VI Is to possible to merge recommendations from dedicated engines and social media? What is the challenge to meet success from a customer point of view?
Nicolas: the main challenge and the main objective of this endeavor remain relevancy and simplicity.
Mixing engine-based and social-media recommendation should bring the best of both worlds to end-users. But we’ll have to respect the specific cultures of each world to provide a straightforward and accurate suggestion.
Furthermore, consumers use a variety of sources to discover what’s personally relevant. Richard Edelman distinguishes 4 main spheres in “Media Cloverleaf”:
I believe the user interface has to screen the complexity of the engine, reflected in the various spheres, and the range of data that could be processed by a recommendation tool, such as program metadata and consumer behavior.
It should “combine the different types of recommendations together and come out with a perfect mix“, presenting a very simple proposal of “what’s up/recommended tonight”, learning to know the viewer better everyday (“the system recognizes me!”) and enable him to refine settings if he wants to engage more.
I also see social curation as creating an opportunity for a second loop for recommendation, exposing the suggestion to the social network of the user, and starting viralization of the content service … so lots to explore and I certainly think it’s worth testing and iterating!
Ben: All the recommendation engine vendors already claim to be implementing social recommendation, but much of that is vaporware so I agree with you Nicolas that there is an exciting opportunity for experimentation.
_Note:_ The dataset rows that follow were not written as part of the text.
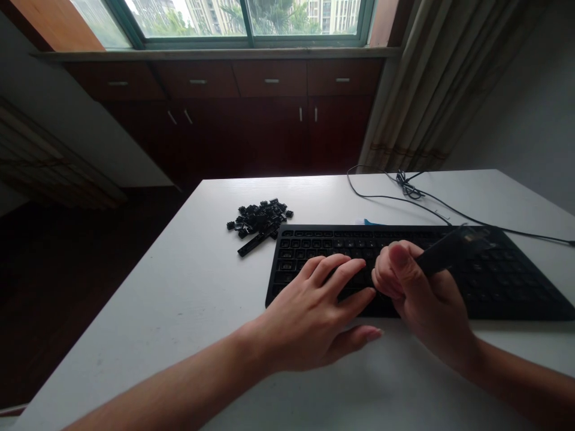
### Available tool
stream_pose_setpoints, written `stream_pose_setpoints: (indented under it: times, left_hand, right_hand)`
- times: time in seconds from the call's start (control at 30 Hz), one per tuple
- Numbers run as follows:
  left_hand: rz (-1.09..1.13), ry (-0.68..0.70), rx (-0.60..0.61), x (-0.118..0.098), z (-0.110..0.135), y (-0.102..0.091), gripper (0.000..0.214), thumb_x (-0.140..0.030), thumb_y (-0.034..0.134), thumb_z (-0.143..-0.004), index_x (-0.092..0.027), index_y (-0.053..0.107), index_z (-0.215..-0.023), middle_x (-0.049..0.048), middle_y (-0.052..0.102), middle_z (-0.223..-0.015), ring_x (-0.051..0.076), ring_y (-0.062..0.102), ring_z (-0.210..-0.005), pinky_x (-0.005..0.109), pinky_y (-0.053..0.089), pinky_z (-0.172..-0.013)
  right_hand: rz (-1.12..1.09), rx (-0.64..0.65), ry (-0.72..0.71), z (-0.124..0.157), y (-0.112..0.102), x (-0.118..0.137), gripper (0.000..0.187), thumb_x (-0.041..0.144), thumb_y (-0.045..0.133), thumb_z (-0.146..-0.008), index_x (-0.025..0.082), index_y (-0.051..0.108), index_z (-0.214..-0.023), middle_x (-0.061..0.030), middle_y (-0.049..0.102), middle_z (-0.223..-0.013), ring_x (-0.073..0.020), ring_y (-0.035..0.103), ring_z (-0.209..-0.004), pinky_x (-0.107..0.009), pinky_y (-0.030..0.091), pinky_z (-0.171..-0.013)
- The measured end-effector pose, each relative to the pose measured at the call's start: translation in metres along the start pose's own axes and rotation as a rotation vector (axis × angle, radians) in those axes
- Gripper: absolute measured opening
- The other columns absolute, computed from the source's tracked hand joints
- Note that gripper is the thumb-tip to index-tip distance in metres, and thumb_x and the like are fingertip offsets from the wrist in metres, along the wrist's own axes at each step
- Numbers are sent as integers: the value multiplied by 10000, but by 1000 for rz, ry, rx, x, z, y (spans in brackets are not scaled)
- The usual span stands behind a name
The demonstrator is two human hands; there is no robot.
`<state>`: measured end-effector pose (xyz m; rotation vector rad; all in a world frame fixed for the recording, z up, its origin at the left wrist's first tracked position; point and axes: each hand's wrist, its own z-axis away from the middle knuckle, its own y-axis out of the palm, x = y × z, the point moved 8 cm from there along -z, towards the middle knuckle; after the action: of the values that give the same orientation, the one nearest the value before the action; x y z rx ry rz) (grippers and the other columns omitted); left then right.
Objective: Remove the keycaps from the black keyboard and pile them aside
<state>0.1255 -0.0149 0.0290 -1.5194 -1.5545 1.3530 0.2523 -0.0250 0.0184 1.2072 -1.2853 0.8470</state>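
A black keyboard (485, 293) lies on the white table, with keycaps off over its left part, where bare key sockets show. My left hand (323, 305) rests on its left-middle keys, fingers spread and holding nothing. In a fist, my right hand (422, 293) grips a dark-handled tool (444, 251) above the keyboard's middle. The tool points right, and its far end is blurred, so its exact kind is unclear. A heap of loose black keycaps (260, 218) sits by the keyboard's upper left corner, with a long space bar keycap (257, 242) at its front.
Behind the keyboard a black cable (406, 187) runs in a loose bundle across the white table (179, 311). Part of a small blue object (372, 222) peeks out at the keyboard's back edge. Cabinets (269, 126) stand beyond the table, under a window.
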Motion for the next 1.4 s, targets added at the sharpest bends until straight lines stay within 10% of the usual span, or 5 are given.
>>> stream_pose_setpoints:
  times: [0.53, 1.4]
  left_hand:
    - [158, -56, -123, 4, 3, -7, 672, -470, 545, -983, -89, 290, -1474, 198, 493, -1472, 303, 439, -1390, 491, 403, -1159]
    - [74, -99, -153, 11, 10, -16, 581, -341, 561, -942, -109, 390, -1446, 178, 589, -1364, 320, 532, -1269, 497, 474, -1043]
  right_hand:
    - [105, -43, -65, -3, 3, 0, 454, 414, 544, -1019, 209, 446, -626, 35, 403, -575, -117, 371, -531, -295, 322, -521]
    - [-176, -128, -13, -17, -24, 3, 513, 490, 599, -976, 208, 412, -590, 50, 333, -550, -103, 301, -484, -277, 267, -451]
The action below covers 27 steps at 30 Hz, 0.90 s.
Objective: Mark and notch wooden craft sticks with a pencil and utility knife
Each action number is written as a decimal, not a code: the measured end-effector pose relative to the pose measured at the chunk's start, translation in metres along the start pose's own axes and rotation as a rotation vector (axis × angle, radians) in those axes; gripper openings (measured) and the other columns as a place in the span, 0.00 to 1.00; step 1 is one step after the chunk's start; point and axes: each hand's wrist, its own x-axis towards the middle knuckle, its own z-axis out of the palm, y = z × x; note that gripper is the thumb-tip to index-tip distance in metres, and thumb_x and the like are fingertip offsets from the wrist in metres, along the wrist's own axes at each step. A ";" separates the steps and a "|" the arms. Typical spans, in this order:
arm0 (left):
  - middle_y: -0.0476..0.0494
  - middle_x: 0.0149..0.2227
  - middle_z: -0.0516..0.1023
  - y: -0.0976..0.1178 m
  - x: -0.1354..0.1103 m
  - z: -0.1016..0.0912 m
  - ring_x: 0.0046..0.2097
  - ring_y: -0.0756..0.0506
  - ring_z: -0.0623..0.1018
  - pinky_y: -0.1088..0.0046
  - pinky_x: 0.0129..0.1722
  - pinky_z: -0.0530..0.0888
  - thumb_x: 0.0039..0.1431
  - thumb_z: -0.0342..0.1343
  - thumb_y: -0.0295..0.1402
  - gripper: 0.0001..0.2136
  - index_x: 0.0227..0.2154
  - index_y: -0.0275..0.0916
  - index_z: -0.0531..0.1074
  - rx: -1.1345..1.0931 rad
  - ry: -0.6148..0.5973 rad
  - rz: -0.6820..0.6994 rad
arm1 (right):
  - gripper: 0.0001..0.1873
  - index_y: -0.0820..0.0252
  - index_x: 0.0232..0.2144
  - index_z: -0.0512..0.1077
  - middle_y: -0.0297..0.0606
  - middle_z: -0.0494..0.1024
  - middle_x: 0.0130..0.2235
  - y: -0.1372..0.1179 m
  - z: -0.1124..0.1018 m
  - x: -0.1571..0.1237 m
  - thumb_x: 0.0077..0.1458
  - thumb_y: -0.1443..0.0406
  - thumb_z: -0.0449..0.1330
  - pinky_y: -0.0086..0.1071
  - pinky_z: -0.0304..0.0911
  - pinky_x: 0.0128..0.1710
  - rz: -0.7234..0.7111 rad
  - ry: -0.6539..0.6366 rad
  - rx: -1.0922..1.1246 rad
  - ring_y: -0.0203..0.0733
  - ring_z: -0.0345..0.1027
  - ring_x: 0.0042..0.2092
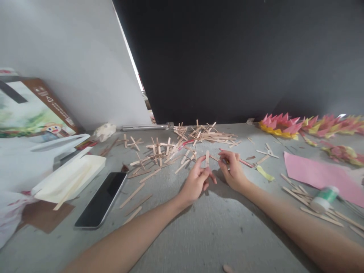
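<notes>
My left hand [196, 180] is closed on a short wooden craft stick [207, 157], which stands nearly upright between thumb and fingers. Just to its right, my right hand [232, 170] has its fingers curled round a thin red pencil [245, 163], whose ends show on both sides of the hand. The fingers partly hide the lower end of the craft stick. Beyond my hands lies a pile of loose and crossed craft sticks [217, 137], with several star-like stick pieces [160, 150] to the left.
A black phone [102, 199] and a pale open tray [85, 172] lie at left, beside a printed box [36, 110]. Pink paper [318, 176], a green-and-white glue bottle [325, 199] and folded pink-yellow paper rings [281, 127] are at right. A dark panel [241, 64] stands behind.
</notes>
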 end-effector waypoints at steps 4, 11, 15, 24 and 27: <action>0.48 0.31 0.80 0.002 -0.001 0.000 0.18 0.54 0.67 0.78 0.18 0.59 0.68 0.54 0.51 0.31 0.64 0.39 0.53 -0.048 0.033 -0.010 | 0.11 0.53 0.52 0.65 0.44 0.74 0.43 0.002 0.002 -0.004 0.69 0.61 0.53 0.46 0.64 0.44 -0.017 0.027 0.029 0.52 0.63 0.44; 0.45 0.35 0.83 0.004 -0.004 0.001 0.18 0.53 0.71 0.78 0.17 0.63 0.68 0.56 0.49 0.35 0.68 0.41 0.48 -0.048 0.032 0.001 | 0.10 0.53 0.52 0.63 0.44 0.72 0.44 0.001 -0.001 -0.004 0.70 0.63 0.52 0.48 0.63 0.45 -0.054 0.002 0.030 0.52 0.62 0.45; 0.43 0.36 0.84 0.004 -0.006 0.001 0.18 0.52 0.74 0.79 0.17 0.65 0.69 0.56 0.48 0.36 0.70 0.43 0.44 -0.051 0.028 0.021 | 0.06 0.53 0.48 0.61 0.41 0.70 0.43 0.003 0.000 -0.005 0.70 0.63 0.52 0.47 0.63 0.44 -0.040 -0.004 0.091 0.49 0.62 0.43; 0.42 0.37 0.85 0.002 -0.006 0.001 0.19 0.52 0.76 0.80 0.17 0.66 0.69 0.57 0.48 0.38 0.71 0.44 0.43 -0.049 0.038 0.073 | 0.04 0.53 0.45 0.59 0.40 0.69 0.41 0.004 0.000 -0.006 0.70 0.64 0.51 0.47 0.63 0.44 -0.030 -0.034 0.131 0.48 0.62 0.41; 0.42 0.37 0.85 0.001 -0.005 0.001 0.18 0.52 0.76 0.81 0.17 0.66 0.69 0.57 0.46 0.37 0.71 0.44 0.43 -0.050 0.036 0.085 | 0.04 0.53 0.45 0.59 0.40 0.69 0.41 0.002 -0.001 -0.005 0.69 0.64 0.51 0.46 0.64 0.43 -0.020 -0.036 0.127 0.47 0.62 0.40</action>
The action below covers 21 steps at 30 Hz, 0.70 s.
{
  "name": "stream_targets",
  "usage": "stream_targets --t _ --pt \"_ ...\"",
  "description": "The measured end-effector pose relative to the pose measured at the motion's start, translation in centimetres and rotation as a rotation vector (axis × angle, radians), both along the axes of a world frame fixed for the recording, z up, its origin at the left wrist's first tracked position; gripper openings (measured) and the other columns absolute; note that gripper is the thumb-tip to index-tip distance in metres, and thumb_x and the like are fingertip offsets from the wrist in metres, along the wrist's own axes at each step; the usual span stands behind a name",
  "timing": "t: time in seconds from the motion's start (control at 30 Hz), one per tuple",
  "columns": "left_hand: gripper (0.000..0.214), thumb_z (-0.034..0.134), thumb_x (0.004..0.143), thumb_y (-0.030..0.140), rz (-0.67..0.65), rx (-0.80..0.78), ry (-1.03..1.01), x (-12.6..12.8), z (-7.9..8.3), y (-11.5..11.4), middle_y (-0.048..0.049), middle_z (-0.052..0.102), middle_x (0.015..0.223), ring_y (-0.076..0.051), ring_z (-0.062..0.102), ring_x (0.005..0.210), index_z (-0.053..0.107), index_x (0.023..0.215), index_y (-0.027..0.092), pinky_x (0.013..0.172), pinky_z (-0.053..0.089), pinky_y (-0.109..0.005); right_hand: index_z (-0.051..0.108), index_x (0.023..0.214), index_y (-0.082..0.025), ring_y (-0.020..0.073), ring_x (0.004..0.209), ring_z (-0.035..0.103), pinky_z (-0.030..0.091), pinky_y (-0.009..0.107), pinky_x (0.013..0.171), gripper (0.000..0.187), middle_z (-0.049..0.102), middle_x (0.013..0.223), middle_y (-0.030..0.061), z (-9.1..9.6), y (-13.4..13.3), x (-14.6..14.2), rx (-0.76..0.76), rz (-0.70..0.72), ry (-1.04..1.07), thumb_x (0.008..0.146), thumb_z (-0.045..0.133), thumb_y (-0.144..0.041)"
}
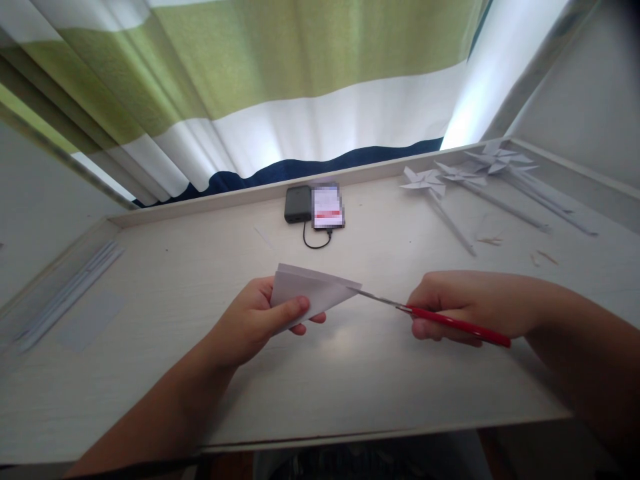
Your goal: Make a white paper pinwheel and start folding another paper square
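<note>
A white sheet of paper (pixel 310 291), folded to a triangle, is pinched in my left hand (pixel 263 312), thumb on top and fingers beneath. My right hand (pixel 445 303) grips a pair of scissors with red handles (pixel 460 323). The metal blades point left and meet the paper's narrow right tip, along its upper edge. Whether the blades are apart or closed there is too small to tell. Both hands are above the white table (pixel 300 400).
Several white paper pinwheels (pixel 424 180) on paper sticks lie at the back right, with small wooden bits (pixel 490 241) nearby. A black power bank (pixel 298 204) is cabled to a phone (pixel 327 205). Rolled paper sticks (pixel 70 293) and a paper piece (pixel 93 320) lie left. A curtain (pixel 300 60) hangs behind.
</note>
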<state>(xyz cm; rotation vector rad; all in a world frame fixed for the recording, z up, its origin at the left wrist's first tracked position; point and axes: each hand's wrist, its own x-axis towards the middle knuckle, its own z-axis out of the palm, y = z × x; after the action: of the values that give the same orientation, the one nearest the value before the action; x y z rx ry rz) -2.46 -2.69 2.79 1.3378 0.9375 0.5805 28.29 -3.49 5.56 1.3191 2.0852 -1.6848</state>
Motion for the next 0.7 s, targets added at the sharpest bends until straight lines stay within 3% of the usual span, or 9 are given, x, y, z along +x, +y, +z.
stream_targets --t 0.33,0.7 --pt "0.021 0.064 0.086 0.029 0.010 0.021 0.022 0.35 0.51 -0.21 -0.0033 0.074 0.088 -0.017 0.068 0.078 0.069 0.100 0.014 0.059 0.053 -0.019 0.051 0.063 -0.017 0.0095 0.043 0.040 0.030 0.023 0.043 0.041 0.046 0.048 -0.0033 0.05 -0.07 -0.09 -0.027 -0.014 0.041 0.086 0.056 -0.052" --pt "0.023 0.066 0.084 0.028 0.021 0.009 0.031 0.04 0.05 -0.05 -0.0102 0.072 0.091 -0.018 0.067 0.077 0.068 0.101 0.012 0.059 0.053 -0.022 0.049 0.061 -0.018 0.0115 0.045 0.041 0.030 0.025 0.046 0.043 0.046 0.048 -0.0027 -0.12 -0.01 -0.21 0.033 -0.003 -0.027 0.085 0.056 -0.053"
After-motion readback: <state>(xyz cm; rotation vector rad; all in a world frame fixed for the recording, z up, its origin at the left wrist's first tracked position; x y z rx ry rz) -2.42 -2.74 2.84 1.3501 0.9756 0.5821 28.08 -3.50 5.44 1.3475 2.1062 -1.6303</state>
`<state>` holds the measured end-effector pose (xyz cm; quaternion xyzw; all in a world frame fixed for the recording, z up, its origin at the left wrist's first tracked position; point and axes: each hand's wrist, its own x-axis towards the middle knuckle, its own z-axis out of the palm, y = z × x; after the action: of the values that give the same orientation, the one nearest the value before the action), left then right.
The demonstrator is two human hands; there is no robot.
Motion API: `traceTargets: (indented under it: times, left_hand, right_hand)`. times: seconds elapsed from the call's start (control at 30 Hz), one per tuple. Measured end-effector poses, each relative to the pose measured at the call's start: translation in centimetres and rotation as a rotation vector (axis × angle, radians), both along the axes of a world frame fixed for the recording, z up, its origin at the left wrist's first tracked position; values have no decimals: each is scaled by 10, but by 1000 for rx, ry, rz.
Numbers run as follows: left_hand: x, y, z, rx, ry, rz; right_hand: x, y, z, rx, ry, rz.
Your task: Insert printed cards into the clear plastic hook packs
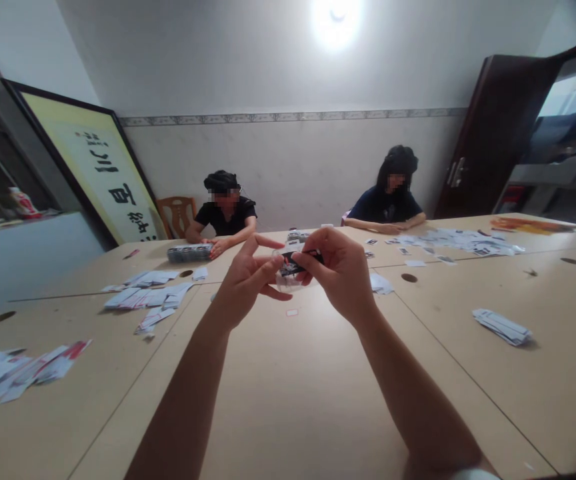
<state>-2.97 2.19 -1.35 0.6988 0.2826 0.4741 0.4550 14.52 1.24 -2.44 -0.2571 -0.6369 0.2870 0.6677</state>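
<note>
Both my hands meet in the middle of the view, raised over the table. Between them is a small black printed card (293, 263) with a clear plastic piece (288, 283) around or behind it; which, I cannot tell. My right hand (339, 270) pinches the card between thumb and fingers. With thumb and forefinger my left hand (249, 277) grips its left end, the other fingers stretched out. Below them a tiny white label with a red border (293, 313) lies on the table. Behind my hands sits a greyish bundle (297, 236), partly covered.
Two people sit across the wooden table (288, 400). A stack of dark packs (190, 253) stands before the left person. White papers (148, 293) lie at left, scattered cards (458, 241) at back right, a paper bundle (503, 327) at right. Round holes (409, 277) pierce the tabletop.
</note>
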Motion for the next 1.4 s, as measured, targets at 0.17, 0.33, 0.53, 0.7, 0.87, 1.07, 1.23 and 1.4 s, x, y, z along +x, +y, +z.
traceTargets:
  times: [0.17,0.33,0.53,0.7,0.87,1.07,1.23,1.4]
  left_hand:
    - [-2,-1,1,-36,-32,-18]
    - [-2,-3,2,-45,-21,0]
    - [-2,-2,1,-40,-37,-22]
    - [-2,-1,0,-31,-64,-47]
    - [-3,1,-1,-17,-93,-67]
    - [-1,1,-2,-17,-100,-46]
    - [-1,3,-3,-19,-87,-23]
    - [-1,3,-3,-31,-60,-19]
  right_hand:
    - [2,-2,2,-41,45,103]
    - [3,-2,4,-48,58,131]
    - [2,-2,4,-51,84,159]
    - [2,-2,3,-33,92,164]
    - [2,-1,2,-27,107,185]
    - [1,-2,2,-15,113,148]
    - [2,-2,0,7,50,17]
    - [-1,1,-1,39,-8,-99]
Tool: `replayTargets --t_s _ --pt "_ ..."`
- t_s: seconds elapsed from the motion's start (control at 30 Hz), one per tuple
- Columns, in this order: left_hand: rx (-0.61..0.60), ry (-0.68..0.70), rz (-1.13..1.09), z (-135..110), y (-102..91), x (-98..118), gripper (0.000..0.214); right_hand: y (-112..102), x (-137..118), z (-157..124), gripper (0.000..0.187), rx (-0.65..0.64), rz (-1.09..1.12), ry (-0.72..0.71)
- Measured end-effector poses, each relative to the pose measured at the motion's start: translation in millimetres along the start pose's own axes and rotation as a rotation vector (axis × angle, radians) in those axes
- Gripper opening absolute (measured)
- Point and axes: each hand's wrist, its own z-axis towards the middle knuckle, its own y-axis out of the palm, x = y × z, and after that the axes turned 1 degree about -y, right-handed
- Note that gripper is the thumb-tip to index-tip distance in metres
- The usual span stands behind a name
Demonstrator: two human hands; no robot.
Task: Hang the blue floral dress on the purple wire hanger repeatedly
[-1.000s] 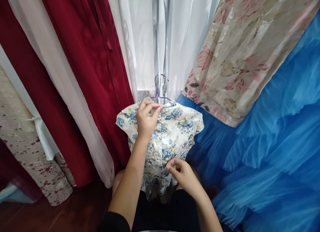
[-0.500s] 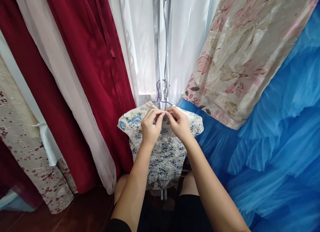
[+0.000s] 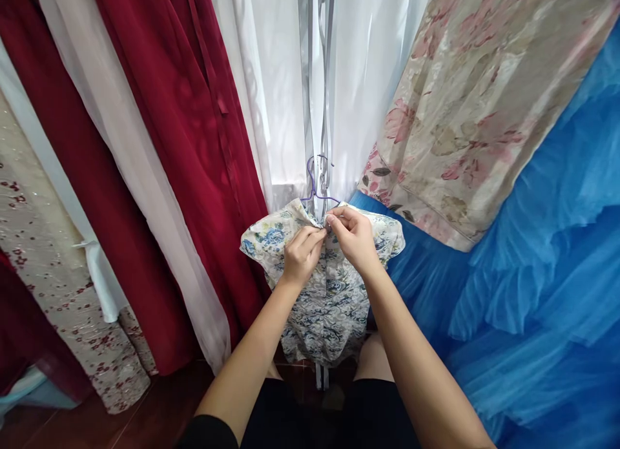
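A short-sleeved blouse (image 3: 322, 320), white with blue and green flowers, hangs in front of me on a purple hanger (image 3: 312, 177). My left hand (image 3: 304, 252) pinches the blouse's front edge just below the neckline. Close beside it, my right hand (image 3: 352, 232) pinches the other side at the collar, thumb and forefinger together. The fingertips of both hands nearly meet at the front opening. Whatever small fastening may lie between them is too small and covered to make out.
Dark red cloth (image 3: 179, 145) and a pale pink drape (image 3: 121, 126) hang at left. Behind the hanger are white fabric (image 3: 276, 81) and grey ribbons. A pink-flowered garment (image 3: 465, 113) and blue ruffled tulle (image 3: 542, 294) hang at right. Dark red floor (image 3: 159, 410) lies below.
My left hand has shifted slightly down and right, its fingers now curled lower on the edge. My right hand has turned a little at the collar. The neckline shows more open, and the view has shifted slightly.
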Motion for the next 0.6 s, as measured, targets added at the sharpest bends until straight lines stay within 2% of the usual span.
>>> replayTargets --t_s 0.13,0.27,0.37,0.47,0.6 --pt "-0.097 0.040 0.034 3.3 -3.1 -4.2 0.020 0.1 0.3 -0.5 0.015 0.018 0.019 -0.003" --pt "-0.359 0.178 0.139 -6.7 -4.2 -14.0 0.023 -15.8 -3.4 7.7 0.021 0.123 0.083 -0.022" --pt "-0.564 0.290 0.187 -37.8 -5.6 -17.4 0.025 -38.5 -9.5 19.0 0.029 0.236 0.142 -0.053" --pt "-0.624 0.262 0.173 -78.4 -11.5 -14.3 0.027 -64.7 -9.2 24.2 0.032 0.243 0.148 -0.042" --pt "-0.688 0.200 0.117 -119.0 -24.3 -2.9 0.027 -100.4 8.1 13.9 0.031 0.279 0.210 0.043"
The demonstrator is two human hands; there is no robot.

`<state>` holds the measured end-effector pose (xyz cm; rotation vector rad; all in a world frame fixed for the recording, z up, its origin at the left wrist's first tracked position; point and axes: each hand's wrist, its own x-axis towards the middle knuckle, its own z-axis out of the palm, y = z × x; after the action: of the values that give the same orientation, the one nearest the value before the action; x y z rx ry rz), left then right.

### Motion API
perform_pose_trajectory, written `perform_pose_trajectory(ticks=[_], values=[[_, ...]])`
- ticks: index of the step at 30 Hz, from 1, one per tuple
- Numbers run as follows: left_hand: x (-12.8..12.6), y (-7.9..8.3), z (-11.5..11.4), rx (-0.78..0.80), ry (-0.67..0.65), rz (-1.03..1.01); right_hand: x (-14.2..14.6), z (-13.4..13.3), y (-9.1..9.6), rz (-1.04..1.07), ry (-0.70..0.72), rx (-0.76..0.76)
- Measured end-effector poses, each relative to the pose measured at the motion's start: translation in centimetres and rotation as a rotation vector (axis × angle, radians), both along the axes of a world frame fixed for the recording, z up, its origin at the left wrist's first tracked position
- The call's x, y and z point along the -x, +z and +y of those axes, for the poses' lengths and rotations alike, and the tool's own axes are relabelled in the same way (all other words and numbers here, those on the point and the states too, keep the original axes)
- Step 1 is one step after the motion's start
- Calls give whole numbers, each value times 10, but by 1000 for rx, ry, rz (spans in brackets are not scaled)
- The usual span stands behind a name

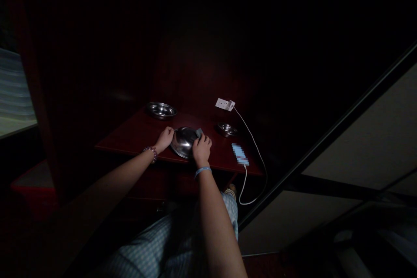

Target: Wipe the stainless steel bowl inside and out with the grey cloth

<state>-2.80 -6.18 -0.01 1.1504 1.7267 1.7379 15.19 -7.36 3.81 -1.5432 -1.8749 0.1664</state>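
A steel bowl (183, 141) is tilted up on the dark red table (133, 137), its inside facing me. My left hand (164, 138) grips its left rim with curled fingers. My right hand (201, 149) is closed on a small grey cloth (198, 132) pressed against the bowl's right side. A bead bracelet is on my left wrist and a blue band on my right.
A second steel bowl (161, 110) sits at the back left of the table and a smaller one (227, 129) at the right. A phone (240, 154) lies near the right front edge, cabled to a white wall socket (224, 104). The room is very dark.
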Motion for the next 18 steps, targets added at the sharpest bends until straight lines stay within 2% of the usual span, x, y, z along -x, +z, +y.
perform_pose_trajectory(ticks=[18], values=[[4, -5, 6, -8, 18, -17, -1, 0, -1, 0, 14, -18]])
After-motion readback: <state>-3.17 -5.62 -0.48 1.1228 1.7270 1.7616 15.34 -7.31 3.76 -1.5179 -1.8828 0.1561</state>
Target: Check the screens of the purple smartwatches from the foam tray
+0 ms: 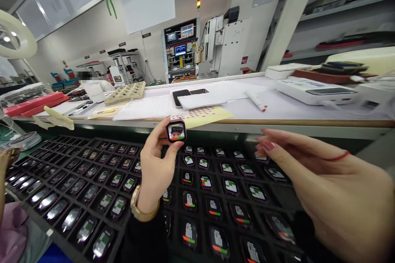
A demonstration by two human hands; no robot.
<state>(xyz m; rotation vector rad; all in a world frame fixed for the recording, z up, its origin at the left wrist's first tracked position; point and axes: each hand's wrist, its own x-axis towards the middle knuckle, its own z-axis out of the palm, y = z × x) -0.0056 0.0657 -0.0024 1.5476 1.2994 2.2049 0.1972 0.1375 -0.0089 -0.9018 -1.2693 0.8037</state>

Social TV will probably change the TV landscape forever. However, I don’t yet know if it’s just another feature, albeit an important one, or a real paradigm changing disruption. Issues remaining include the fact that I simply don’t want to broadcast all of what I watch to my whole social network, so I’d say that two key challenges and success criteria will include a seamless integration, and a very powerful filtering mechanism.
“Who is in front of the TV?” has proven to be an obstacle that many recommendation solutions couldn’t satisfactorily overcome. Social TV has a great side effect: it brings personal second screens into the living room.
The 50 competing apps you mentioned at the beginning of our discussion Nicolas, are all in the early hype phase. But even if they never truly deliver on their fantastic promises of a new social TV paradigm, they will at least enable plain-vanilla recommendation to at last work fully i.e. personally.